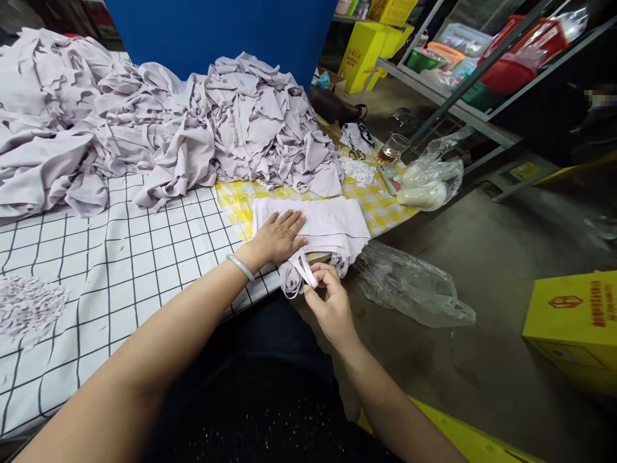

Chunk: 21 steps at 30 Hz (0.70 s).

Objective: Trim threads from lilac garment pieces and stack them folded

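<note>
A stack of pale lilac fabric pieces (pixel 332 217) lies at the table's corner. My left hand (pixel 278 238) rests flat on its left part, fingers spread, with a bracelet (pixel 240 267) on the wrist. Below the stack's front edge, my right hand (pixel 331 302) pinches thin fabric straps (pixel 305 270) between thumb and fingers. Looped straps hang over the edge beside them. Behind the stack rises a large heap of the same lilac fabric (pixel 270 122).
Fabric scraps (pixel 29 305) lie on the checked tablecloth (pixel 144 257). Scissors (pixel 357 153), a glass (pixel 393 149) and a plastic bag (pixel 427 186) sit at the back right. Another clear bag (pixel 414 283) hangs off the edge. A yellow box (pixel 573 321) stands right.
</note>
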Tool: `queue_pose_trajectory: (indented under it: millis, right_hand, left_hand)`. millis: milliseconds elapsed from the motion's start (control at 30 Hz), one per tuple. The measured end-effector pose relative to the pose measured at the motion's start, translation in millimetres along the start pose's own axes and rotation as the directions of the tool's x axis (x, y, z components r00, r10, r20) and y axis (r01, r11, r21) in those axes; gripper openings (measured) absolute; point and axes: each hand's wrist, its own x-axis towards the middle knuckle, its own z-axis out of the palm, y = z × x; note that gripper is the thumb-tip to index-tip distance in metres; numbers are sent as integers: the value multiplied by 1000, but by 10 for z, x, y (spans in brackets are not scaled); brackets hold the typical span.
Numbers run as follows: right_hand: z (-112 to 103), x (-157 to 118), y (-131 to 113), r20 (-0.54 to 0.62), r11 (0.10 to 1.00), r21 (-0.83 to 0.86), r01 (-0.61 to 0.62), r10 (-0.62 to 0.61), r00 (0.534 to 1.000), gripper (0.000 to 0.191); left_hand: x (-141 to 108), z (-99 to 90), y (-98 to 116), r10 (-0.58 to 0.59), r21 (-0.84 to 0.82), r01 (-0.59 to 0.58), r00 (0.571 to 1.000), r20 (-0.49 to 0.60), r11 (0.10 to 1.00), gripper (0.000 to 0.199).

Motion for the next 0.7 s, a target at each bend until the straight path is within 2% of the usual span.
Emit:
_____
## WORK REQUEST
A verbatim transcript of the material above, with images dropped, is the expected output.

## RESPONSE AREA
Chunk: 21 steps at 30 Hz (0.70 s).

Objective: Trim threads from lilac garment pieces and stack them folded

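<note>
A stack of pale lilac fabric pieces (pixel 332 217) lies at the table's corner. My left hand (pixel 278 238) rests flat on its left part, fingers spread, with a bracelet (pixel 240 267) on the wrist. Below the stack's front edge, my right hand (pixel 331 302) pinches thin fabric straps (pixel 305 270) between thumb and fingers. Looped straps hang over the edge beside them. Behind the stack rises a large heap of the same lilac fabric (pixel 270 122).
Fabric scraps (pixel 29 305) lie on the checked tablecloth (pixel 144 257). Scissors (pixel 357 153), a glass (pixel 393 149) and a plastic bag (pixel 427 186) sit at the back right. Another clear bag (pixel 414 283) hangs off the edge. A yellow box (pixel 573 321) stands right.
</note>
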Tool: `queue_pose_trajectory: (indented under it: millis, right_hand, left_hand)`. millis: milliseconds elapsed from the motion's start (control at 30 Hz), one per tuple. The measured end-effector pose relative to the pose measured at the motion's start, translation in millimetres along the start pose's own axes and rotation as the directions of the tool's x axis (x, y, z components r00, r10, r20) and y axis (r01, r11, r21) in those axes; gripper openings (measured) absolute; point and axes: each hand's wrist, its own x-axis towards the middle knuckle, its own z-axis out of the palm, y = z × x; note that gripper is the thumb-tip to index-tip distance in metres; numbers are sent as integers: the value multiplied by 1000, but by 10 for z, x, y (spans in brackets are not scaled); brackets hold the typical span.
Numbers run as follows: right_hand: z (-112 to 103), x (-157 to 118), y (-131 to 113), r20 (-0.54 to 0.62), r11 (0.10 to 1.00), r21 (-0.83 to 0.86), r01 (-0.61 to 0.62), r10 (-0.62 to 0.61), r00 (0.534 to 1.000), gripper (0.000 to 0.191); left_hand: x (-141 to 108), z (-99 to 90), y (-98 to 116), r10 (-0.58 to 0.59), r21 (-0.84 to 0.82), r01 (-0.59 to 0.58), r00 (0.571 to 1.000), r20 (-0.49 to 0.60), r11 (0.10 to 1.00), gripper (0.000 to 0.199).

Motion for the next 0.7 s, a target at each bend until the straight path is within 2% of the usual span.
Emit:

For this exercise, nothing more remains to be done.